The Sony NEX-5N adds a high-spec 16.1MP sensor to the NEX-series. Can Sony retain its Compact System Camera image quality crown? The What Digital Camera Sony NEX-5N review...

Product Overview

Overall rating:


Sony NEX-5N

Overall score:90%
Image Quality:95%


  • Great image quality, improved function button customisation


  • Occasional mis-focusing, slow start up, poorly placed movie button, unfriendly menu system, larger lenses than most CSC competitors


Sony NEX-5N Review


Price as reviewed:


Image Quality & Movie Mode

Sony NEX-5N review – Image Quality

Sony NEX-5N: ISO Sensitivity & Image Noise

There’s no doubt that we were impressed by the original 14-megapixel NEX-5, so how does the 16.1-megapixel NEX-5N compare to its lower-resolution brother?

It’s good news all round. Despite the rise in megapixel count the 5N produces stunning images that just edge ahead of its predecessor.

ISO 100-25,600 retains low noise and clarity throughout much of its range, and adds an extra stop of exposure at both the lowest and highest sensitivities compared to the NEX-5. While the inclusion of ISO 25,600 has little benefit for most shooting, we were more than happy with shots up to ISO 6400.

Image noise really isn’t an issue from ISO 100-800, and while some softness occurs due to processing hereafter colour noise is still absent until the highest ISO setting. Where noise is present it’s grain-like and not undesirable.

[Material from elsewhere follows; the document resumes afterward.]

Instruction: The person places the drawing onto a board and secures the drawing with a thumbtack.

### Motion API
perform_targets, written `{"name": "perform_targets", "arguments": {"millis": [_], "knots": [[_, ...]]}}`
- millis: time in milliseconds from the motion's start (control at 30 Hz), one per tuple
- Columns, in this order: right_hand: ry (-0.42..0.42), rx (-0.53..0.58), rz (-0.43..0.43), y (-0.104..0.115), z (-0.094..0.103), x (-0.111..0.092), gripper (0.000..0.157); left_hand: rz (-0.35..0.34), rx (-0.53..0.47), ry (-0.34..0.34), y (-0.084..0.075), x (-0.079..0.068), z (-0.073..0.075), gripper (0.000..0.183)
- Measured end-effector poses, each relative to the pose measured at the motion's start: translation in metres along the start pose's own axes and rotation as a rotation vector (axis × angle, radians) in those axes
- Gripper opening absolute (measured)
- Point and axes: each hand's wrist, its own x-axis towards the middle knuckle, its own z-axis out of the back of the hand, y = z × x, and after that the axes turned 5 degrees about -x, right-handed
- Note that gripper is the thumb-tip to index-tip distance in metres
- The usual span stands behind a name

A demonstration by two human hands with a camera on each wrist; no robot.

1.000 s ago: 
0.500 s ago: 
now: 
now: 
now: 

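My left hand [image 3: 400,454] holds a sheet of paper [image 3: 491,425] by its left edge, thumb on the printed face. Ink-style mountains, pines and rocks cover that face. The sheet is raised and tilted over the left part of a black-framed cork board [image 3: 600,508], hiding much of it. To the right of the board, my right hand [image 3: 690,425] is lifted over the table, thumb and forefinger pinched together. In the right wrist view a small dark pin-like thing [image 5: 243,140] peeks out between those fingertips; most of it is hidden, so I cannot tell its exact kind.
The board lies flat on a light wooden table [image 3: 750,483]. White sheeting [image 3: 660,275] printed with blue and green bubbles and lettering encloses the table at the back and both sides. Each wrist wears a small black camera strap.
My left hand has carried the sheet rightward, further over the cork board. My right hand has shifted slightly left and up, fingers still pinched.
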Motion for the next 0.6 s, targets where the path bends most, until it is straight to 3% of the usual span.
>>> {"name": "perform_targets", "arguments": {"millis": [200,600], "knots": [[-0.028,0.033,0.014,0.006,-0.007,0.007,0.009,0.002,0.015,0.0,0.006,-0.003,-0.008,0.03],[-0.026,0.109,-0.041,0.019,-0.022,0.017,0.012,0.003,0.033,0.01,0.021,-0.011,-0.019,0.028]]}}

Those considering purchasing the Sony may also be looking at the NEX-C3 – a camera that has the very same sensor as the NEX-5N. In our testing there was no discernable difference between the two cameras’ iamge quality so it should be features that drive you to purchase one camera or the other.

Sony NEX-5N: Tone & Exposure

The 5N’s 1200-zone metering system does a good job of exposing images, though without a viewfinder bright sunlight can make exposure assessment on the rear LCD a little tricky at times.

Sony’s D-Range Optimizer (DRO) can also be turned on for adjusting light and dark image areas for a more balanced exposure overall.

Another impressive mode is the Handheld Twilight scene mode that captures a series of images and combines them in camera for optimum exposure in low light with reduced image noise. The camera does a very good job of avoiding ghosting and shots taken in the right low-light conditions will genuinely benefit from this mode.

Sony NEX-5N: Colour & White Balance

Colour proved to be well measured, punchy and bright. Auto White Balance was very consistent throughout varying ISO settings and repeat shots, and there were no overcast scenes to shout about.

Sony NEX-5N: Sharpness & Detail

Sharpness is one area where the Sony NEX series can fall into difficulties. With the large sensor size and small flange back distance images are susceptible to softness at the corners when shooting at wideangle settings. If, for example, you purchase the 16mm pancake lens then anticipate notable corner softness. The 18-55mm that came bundled with the camera in this test is an ample lens that provides crisp, sharp images, in particular at its medium-range, but the level of processing to counter barrel distortion in JPEG images will cause some softening of image detail.

Sony NEX-5N: Raw vs JPEG

Using Adobe Camera Raw v6.5 or above (when available) it’s possible to read the Sony’s Raw files, or bundled software is included in the box for opening and adjusting your images.

The Sony’s Raw files are untouched and show the amount of processing that takes place for JPEG shots: first of all there’s a notable amount of barrel distortion that’s corrected for in camera; secondly colours are far more muted and are obviously pushed into richer and warmer territory for JPEG output.

The Raw files show some green fringes (chromatic aberration) on rare occasions, though this is processed out of the JPEG equivalents. For purple fringes, however, both Raw & JPEG images can suffer towards the edges where subjects are back-lit.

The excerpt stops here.